**Work to complete:** Using the data beneath this instruction, retype only the lines from the one that contains "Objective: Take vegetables" down to the one that contains "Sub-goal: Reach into", both included, exactly as they appear.

**Source records:**
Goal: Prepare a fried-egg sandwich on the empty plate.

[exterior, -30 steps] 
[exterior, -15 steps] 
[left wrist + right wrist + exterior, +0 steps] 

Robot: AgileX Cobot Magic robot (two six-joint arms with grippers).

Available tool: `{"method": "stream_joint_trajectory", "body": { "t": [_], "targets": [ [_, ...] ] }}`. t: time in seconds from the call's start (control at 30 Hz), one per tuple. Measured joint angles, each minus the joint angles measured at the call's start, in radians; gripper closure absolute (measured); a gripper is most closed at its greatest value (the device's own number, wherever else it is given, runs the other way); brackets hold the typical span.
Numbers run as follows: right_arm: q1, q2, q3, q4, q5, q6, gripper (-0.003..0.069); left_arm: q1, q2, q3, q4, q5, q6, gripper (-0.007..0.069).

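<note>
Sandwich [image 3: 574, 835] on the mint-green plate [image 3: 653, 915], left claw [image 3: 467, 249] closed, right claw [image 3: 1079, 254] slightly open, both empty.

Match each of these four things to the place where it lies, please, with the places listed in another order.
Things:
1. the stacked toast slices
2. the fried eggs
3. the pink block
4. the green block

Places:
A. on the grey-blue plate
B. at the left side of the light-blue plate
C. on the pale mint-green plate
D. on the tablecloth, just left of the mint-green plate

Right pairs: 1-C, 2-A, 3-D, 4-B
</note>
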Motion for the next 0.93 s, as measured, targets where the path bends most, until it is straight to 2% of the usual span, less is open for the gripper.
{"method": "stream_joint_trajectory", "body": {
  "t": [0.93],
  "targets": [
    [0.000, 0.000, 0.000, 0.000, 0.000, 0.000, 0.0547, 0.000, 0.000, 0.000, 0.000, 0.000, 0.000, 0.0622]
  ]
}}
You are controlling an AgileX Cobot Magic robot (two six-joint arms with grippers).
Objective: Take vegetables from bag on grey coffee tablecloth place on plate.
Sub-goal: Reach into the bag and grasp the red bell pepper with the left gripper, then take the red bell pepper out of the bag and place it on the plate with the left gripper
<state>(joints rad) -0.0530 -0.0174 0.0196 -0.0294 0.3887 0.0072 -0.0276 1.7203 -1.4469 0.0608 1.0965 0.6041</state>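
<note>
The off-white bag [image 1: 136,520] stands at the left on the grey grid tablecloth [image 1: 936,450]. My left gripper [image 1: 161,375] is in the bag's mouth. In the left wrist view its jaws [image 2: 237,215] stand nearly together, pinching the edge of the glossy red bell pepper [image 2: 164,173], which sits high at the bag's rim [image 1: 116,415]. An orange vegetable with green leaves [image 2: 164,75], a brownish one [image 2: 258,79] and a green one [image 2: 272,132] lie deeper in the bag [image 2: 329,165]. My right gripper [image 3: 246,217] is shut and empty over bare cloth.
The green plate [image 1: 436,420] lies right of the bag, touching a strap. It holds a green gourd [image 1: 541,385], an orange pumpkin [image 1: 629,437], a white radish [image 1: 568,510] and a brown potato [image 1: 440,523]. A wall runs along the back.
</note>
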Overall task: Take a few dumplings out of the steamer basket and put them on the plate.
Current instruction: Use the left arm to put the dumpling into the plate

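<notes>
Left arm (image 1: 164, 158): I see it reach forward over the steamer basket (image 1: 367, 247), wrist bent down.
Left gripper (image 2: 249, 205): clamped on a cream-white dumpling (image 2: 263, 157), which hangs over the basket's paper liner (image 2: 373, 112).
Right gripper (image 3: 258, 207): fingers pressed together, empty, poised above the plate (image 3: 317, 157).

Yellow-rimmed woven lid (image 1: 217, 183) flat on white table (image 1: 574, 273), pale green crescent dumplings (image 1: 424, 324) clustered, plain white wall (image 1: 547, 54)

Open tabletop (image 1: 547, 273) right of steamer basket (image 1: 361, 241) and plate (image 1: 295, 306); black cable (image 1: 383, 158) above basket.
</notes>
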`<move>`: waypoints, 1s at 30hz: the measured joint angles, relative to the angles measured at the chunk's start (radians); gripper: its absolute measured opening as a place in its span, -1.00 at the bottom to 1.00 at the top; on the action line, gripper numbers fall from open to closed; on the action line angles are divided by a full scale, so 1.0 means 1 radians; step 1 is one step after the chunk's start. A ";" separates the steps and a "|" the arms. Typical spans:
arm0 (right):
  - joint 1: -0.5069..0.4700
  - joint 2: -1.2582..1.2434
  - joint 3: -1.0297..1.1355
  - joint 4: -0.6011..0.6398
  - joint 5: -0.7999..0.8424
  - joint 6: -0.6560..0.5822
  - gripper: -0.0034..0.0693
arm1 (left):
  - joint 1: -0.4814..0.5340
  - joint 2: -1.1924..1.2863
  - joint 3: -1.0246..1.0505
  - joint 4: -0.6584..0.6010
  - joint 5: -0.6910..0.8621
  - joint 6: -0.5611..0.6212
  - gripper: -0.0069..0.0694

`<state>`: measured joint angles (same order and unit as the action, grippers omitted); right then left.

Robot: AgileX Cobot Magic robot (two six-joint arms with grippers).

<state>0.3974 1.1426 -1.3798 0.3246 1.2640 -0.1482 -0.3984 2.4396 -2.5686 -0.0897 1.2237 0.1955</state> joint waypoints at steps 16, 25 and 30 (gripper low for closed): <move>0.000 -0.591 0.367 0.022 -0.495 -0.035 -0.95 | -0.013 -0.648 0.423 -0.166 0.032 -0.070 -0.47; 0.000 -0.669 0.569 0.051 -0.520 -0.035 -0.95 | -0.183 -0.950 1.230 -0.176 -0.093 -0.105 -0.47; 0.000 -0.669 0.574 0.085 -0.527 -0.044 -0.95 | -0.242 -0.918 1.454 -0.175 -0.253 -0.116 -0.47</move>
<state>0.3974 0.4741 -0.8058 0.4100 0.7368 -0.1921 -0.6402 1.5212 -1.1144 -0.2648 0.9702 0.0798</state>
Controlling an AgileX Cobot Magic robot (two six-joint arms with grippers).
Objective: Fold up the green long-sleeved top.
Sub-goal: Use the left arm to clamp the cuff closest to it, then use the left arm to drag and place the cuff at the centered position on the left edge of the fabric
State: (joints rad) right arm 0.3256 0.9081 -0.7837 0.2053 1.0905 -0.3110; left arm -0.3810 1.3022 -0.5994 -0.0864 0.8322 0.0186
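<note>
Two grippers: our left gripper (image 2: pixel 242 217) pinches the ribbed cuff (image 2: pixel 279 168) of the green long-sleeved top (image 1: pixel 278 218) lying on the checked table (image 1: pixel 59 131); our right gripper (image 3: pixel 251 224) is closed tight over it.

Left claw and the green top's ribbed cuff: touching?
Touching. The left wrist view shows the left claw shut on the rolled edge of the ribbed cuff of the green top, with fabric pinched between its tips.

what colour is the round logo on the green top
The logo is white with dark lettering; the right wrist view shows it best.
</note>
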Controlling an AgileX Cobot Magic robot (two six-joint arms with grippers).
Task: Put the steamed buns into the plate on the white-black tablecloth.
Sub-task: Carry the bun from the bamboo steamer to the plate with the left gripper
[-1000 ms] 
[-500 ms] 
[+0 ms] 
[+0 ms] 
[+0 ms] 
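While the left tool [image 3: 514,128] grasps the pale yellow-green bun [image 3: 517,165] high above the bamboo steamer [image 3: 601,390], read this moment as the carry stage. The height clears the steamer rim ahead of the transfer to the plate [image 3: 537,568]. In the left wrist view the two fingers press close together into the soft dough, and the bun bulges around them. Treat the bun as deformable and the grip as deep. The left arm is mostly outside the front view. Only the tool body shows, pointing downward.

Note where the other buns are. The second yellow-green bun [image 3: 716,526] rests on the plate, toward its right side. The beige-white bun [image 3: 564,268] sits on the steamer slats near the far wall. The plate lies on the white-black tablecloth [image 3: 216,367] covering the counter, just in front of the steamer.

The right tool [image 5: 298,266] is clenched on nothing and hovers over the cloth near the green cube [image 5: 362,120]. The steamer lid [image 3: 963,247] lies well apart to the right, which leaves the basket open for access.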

**Response area:**
Objective: Take vegetables from bag on grey coffee tablecloth place on plate.
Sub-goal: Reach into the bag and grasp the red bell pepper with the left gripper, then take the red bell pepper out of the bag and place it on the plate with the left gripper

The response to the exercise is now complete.